In 1912, Akiba Rubinstein emerged as a potential challenger when he won the three strongest tournaments that year, at San Sebastian, Breslau and Pistyan. Late in 1912, Lasker entered into negotiations for a world title match with Rubinstein, and the two players agreed to play a match if Rubinstein could raise the funds. Rubinstein had difficulty finding the money; eventually a match was arranged for October 1914, but it did not take place because of the outbreak of World War I.

However, Rubinstein's relatively poor showing at the St. Petersburg 1914 chess tournament in April and May (Lasker 1st, Capablanca 2nd, Rubinstein 7th) meant that Capablanca was again seen as the more deserving challenger.

The war from 1914 to 1918 prevented any World Championship during that time.

Negotiations resumed with Capablanca in 1920. Lasker resigned the title in 1920 in a dispute over match conditions, and named Capablanca as his successor. Judging by chess publications of the time, there was little acceptance for Capablanca becoming champion this way: the feeling was that Lasker could resign the world title, but he had no right to name Capablanca as champion. Later in 1920, Lasker agreed to play the 1921 match, as the challenger.

Ossip Bernstein wrote in Chess Review in 1955 that shortly before Lasker departed for Havana he asked whether Lasker had prepared for the match, rested beforehand, studied Capablanca's games, worked on openings, or even intended to take a chessboard to study during the voyage. According to Bernstein, Lasker's answer to all of them was no, which Bernstein considered to be "pure madness". Capablanca also made no special preparations for the match, but he never did, and had the advantages of being 20 years younger than Lasker and playing the match in his home town and climate.

==Results==

The championship was set to last for 24 games: the first player to accumulate 12½ points (or win eight games) would be World Champion. If it ended 12–12, Capablanca would be world champion, as Lasker was considered the challenger.

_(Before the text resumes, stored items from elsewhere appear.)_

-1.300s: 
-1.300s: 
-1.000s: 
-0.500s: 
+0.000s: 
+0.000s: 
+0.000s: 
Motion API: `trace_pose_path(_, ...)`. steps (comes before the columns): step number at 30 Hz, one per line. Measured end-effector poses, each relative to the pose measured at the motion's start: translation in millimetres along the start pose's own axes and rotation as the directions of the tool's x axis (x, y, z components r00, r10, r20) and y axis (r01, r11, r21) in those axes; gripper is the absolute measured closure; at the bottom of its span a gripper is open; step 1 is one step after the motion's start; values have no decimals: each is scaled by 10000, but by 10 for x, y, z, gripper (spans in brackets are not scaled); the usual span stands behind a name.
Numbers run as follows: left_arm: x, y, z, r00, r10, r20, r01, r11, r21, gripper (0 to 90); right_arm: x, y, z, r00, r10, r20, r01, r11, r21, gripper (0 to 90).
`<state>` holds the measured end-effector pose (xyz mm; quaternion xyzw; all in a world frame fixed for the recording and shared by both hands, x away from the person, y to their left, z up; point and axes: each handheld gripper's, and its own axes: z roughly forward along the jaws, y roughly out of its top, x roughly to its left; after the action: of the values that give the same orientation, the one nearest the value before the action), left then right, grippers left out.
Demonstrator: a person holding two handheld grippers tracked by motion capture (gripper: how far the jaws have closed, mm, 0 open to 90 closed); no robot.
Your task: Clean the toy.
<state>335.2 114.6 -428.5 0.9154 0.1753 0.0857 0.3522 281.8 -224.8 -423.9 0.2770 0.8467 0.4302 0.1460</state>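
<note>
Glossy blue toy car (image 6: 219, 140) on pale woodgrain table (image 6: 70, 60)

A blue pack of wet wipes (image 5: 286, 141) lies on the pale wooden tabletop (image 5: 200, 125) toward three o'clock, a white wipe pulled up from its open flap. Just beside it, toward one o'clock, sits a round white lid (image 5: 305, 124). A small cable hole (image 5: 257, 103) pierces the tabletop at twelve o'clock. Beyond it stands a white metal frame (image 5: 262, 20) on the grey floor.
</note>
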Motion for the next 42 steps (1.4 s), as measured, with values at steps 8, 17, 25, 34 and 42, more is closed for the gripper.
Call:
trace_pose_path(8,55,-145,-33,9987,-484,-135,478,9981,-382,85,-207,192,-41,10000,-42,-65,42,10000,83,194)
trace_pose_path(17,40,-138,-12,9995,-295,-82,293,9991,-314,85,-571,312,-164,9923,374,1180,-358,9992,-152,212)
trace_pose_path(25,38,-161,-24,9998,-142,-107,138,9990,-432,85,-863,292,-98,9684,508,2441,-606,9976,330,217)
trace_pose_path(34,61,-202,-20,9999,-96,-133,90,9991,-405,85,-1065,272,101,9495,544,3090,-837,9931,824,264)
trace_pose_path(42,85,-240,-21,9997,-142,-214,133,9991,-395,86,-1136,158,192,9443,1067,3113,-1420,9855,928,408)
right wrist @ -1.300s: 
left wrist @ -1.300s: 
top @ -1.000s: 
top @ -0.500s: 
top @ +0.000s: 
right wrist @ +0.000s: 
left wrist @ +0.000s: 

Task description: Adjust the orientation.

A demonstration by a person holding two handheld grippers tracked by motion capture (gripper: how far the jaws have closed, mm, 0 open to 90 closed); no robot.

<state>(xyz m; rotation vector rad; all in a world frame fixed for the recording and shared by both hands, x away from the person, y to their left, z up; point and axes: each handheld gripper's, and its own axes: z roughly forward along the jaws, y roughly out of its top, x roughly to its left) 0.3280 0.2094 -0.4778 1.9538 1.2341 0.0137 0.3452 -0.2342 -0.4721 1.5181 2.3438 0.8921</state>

World Chess Championship Match 1921
1; 2; 3; 4; 5; 6; 7; 8; 9; 10; 11; 12; 13; 14; Wins; Points
José Raúl Capablanca (Cuba): ½; ½; ½; ½; 1; ½; ½; ½; ½; 1; 1; ½; ½; 1; 4; 9
Emanuel Lasker (Germany): ½; ½; ½; ½; 0; ½; ½; ½; ½; 0; 0; ½; ½; 0; 0; 5

Lasker resigned the match after the 14th game, making Capablanca the undisputed champion.

==Games==

=== Game 1: Capablanca–Lasker ½-½ ===
Lasker obtained a good position as Black, but later got into trouble and had to play precisely to draw. Match tied ½–½ with 1 draw.

=== Game 3: Capablanca–Lasker ½-½ ===

The opening began as a Four Knights Game, but to a Ruy Lopez position that can be reached from the Berlin Defense or the Steinitz Defense. Match tied 1½–1½ with 3 draws.

=== Game 5: Capablanca–Lasker 1-0 ===
Lasker blundered in a drawn position for the first decisive game of the match. Capablanca leads 3–2 with 4 draws.

Lasker achieved a drawn position but was tired and blundered his knight with 45...Kf8??, resigning after 48.Qb8+ (48...Ke7 49.Qe5+). Black has a pawn for the and could draw after 45...Kd6, 45...Ke6 or 45...Kf6 instead.

Lasker wrote, "A terrible mistake. I had a quarter hour for thinking but I was incapable of doing so. By 45...Ke6 (or 45...Kf6) Black would have avoided the exchange of queens."

=== Game 6: Lasker–Capablanca ½-½ ===

Lasker had the advantage in a double-rook endgame but blundered a pawn and had to make a draw. Capablanca leads 3½–2½ with 5 draws.